Exercise requirements – Look through the data below and work out how many lines contain the string "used". Give the number alone.

[Entries taken from a collection]
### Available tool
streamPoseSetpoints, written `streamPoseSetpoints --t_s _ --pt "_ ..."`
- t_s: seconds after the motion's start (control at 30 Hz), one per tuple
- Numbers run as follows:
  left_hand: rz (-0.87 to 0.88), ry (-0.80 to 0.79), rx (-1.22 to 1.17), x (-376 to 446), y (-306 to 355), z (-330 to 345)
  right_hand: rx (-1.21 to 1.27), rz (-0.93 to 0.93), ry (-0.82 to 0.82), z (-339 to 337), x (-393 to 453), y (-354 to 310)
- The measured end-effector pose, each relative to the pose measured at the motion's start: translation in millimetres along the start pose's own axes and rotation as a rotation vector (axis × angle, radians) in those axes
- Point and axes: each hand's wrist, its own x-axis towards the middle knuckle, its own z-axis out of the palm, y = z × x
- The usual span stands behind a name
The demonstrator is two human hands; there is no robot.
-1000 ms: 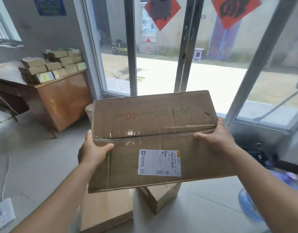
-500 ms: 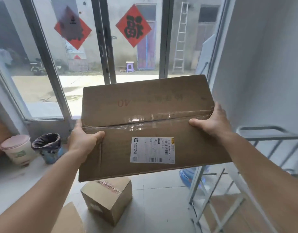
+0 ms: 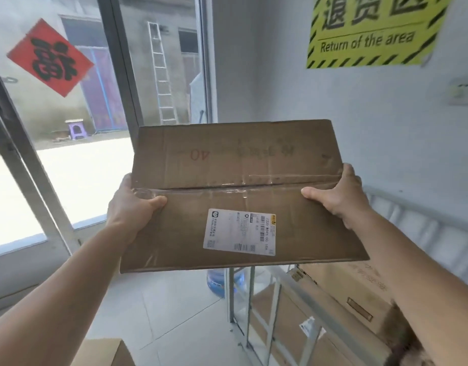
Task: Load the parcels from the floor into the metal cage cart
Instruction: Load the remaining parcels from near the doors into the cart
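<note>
A wide, flat brown cardboard parcel (image 3: 235, 165) with a taped seam and a white shipping label is held up in front of me at chest height. My left hand (image 3: 130, 204) grips its left edge and my right hand (image 3: 338, 191) grips its right edge, thumbs on top. Below and to the right stands the white metal cage cart (image 3: 250, 294); its bars show under the parcel and along the wall. Inside the cart lie other brown boxes (image 3: 341, 294). Another parcel's corner (image 3: 106, 352) shows on the floor at the bottom left.
A blue water jug (image 3: 217, 282) stands on the tiled floor behind the cart's corner. Glass sliding doors (image 3: 69, 154) fill the left side. A grey wall with a yellow "Return of the area" sign (image 3: 370, 30) rises to the right.
My view has swung to the right with the parcel still in both hands. The desk, bins and floor boxes have left view, and the cage cart with boxes inside now appears under the parcel.
</note>
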Motion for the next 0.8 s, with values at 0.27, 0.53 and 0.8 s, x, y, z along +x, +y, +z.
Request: streamPoseSetpoints --t_s 0.27,0.53,0.8 --pt "0.14 -0.279 -0.007 26.9 53.4 89.0 0.035 0.204 0.202 -55.6 -7.1 58.1" --pt "0.277 -0.456 0.013 33.5 101.6 187.5 0.058 0.376 0.338 -94.9 -0.8 123.7" --pt "0.29 -0.648 0.117 44.0 131.4 309.3 0.089 0.588 0.319 -104.8 37.4 206.5"
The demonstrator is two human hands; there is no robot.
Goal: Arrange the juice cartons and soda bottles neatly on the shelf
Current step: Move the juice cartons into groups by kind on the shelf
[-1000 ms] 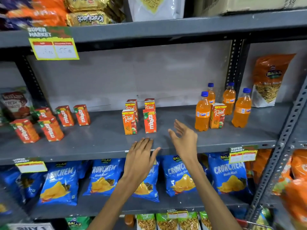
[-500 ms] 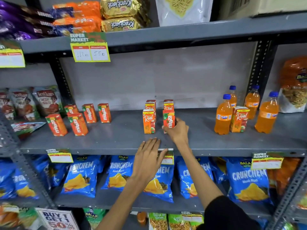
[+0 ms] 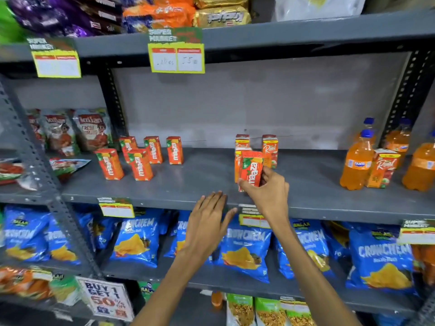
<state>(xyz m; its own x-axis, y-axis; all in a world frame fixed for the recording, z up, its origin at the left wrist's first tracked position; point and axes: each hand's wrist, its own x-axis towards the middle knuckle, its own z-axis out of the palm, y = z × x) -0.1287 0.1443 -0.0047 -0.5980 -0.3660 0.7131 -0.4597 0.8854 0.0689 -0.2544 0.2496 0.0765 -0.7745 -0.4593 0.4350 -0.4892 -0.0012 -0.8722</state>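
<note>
My right hand (image 3: 267,192) grips a red Maaza juice carton (image 3: 251,169), tilted and lifted slightly off the grey middle shelf (image 3: 207,182). Behind it stand three Real juice cartons (image 3: 270,150). My left hand (image 3: 207,222) hovers open and flat at the shelf's front edge, holding nothing. Several Maaza cartons (image 3: 138,158) stand in a loose group on the shelf's left part. At the right, orange Fanta bottles (image 3: 356,161) with blue caps surround another Real carton (image 3: 382,169).
Tomato snack packets (image 3: 89,130) lean at the shelf's far left, past an upright post (image 3: 110,102). Blue Crunchem chip bags (image 3: 244,250) fill the shelf below. Yellow price tags (image 3: 176,57) hang from the upper shelf edge. Bare shelf lies between the carton groups.
My right hand has closed on the Maaza carton and lifted it toward me. The view has shifted left. My left hand stays at the shelf edge.
</note>
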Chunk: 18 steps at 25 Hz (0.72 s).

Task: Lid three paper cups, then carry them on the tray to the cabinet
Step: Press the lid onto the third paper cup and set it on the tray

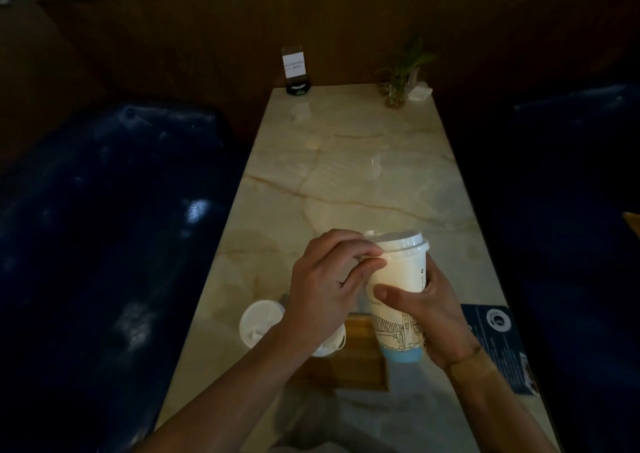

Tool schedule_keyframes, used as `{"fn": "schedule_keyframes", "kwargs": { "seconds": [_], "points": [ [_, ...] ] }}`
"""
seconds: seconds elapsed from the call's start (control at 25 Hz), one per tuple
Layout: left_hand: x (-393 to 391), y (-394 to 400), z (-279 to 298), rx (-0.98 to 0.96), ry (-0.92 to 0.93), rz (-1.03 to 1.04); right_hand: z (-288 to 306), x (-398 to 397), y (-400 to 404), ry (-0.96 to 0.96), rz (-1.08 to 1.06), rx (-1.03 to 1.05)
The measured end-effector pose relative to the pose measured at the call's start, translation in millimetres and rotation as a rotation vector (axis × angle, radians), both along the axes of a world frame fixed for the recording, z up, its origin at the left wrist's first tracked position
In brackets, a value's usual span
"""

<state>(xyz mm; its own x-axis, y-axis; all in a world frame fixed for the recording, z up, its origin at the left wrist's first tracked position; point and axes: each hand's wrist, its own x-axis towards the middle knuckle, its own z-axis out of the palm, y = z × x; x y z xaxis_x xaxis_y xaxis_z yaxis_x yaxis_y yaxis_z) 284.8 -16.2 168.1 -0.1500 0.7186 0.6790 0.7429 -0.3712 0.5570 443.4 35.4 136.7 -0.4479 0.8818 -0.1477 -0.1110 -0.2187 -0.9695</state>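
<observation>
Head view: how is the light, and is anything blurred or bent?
Head view: dim overall, the seats nearly black with small glare spots; the table is brightest and reflects softly; the cup and both hands are fairly sharp; wide-angle bending curves the table edges.

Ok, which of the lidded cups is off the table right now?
The cup with the blue base, held in the right hand while the left hand pinches its lid. The other two lidded cups sit low by the wooden tray.

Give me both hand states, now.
Left hand: closed, fingers pinching the lid.
Right hand: closed around the paper cup.
</observation>
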Motion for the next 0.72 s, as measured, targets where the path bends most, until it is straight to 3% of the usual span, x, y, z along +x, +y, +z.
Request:
{"fn": "schedule_keyframes", "kwargs": {
  "seconds": [0.28,0.48,0.72],
  "points": [
    [-13.6,1.0,-6.7,-0.001,0.027,0.058,6.9,-16.6,9.1,-0.101,0.058,0.038],
    [-7.8,9.2,-6.7,0.012,0.136,0.099,10.1,-34.3,7.9,-0.293,-0.129,0.206],
    [-10.2,6.2,-2.2,0.123,0.228,0.11,11.0,-26.4,2.9,-0.275,-0.171,0.246]
  ]
}}
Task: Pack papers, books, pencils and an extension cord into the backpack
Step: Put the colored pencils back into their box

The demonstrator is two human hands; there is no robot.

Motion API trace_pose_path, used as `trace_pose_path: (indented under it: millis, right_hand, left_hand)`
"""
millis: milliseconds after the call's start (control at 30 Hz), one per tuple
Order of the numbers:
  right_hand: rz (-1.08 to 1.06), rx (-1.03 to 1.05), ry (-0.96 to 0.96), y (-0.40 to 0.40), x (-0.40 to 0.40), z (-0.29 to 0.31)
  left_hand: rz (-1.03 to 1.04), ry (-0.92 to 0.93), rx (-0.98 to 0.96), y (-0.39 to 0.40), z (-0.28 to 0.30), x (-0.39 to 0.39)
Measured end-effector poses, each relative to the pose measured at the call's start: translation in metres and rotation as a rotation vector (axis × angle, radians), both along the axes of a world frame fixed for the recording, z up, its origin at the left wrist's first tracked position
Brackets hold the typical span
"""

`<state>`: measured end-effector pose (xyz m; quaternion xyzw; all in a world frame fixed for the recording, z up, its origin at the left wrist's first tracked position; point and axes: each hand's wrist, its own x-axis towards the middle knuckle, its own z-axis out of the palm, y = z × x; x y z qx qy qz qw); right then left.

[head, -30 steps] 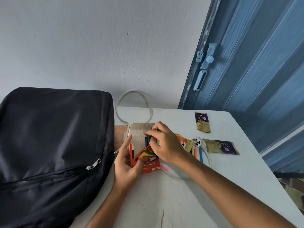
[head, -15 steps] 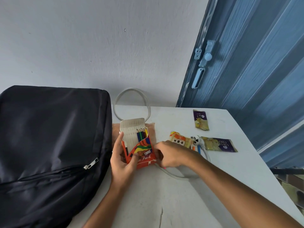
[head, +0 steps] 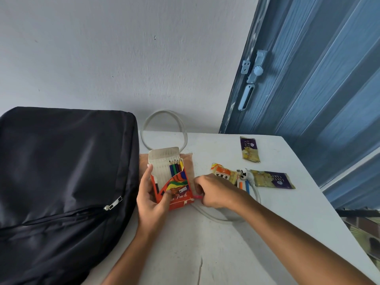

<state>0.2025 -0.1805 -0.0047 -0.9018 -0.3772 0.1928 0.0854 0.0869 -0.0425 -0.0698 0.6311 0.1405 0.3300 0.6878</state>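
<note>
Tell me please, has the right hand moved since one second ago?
Yes. The right hand left the pencil box top and came down toward the person, now pinching a pink pencil beside the box's bottom.

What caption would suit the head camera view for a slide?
Left hand holds an open coloured pencil box while the right hand picks a pink pencil off the table.

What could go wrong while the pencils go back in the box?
The pencil box is open and tilted in the left hand, so its pencils might slide out. The right hand pinches a pink pencil lying over the cord; loose pencils by the plug could get forgotten.
</note>
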Motion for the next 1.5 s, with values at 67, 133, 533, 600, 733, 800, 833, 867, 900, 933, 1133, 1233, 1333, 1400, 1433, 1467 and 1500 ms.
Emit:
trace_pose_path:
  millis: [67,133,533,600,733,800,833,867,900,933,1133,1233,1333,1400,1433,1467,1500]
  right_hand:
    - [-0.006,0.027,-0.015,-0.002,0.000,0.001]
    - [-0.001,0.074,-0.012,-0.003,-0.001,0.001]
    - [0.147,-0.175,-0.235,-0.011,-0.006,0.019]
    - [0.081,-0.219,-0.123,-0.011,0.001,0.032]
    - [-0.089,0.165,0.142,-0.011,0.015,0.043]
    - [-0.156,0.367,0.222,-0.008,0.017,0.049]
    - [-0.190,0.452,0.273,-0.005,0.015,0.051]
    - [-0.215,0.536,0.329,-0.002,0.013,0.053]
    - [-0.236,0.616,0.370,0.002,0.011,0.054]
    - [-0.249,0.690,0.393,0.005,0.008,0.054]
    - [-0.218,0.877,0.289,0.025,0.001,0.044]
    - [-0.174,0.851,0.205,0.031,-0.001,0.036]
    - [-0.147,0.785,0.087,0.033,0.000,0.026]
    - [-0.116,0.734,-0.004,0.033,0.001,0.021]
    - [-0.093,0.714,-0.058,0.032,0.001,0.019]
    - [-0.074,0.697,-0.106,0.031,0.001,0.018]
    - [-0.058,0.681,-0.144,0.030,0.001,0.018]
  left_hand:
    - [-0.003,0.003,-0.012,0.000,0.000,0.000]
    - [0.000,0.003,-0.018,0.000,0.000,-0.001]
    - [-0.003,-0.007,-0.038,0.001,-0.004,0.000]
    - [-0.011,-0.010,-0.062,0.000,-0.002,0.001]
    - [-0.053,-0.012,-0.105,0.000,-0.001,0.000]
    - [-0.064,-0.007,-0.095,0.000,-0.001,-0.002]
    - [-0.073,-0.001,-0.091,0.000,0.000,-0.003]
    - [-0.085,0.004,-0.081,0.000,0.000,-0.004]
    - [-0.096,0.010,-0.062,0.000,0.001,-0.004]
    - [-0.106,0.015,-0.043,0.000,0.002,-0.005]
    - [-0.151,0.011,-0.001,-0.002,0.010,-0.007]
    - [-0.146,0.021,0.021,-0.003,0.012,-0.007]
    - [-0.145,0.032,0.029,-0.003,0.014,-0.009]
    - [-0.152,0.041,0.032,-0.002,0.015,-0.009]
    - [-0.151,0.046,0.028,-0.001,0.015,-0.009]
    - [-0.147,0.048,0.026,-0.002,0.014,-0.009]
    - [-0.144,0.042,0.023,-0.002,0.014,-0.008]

Reply to the task – 2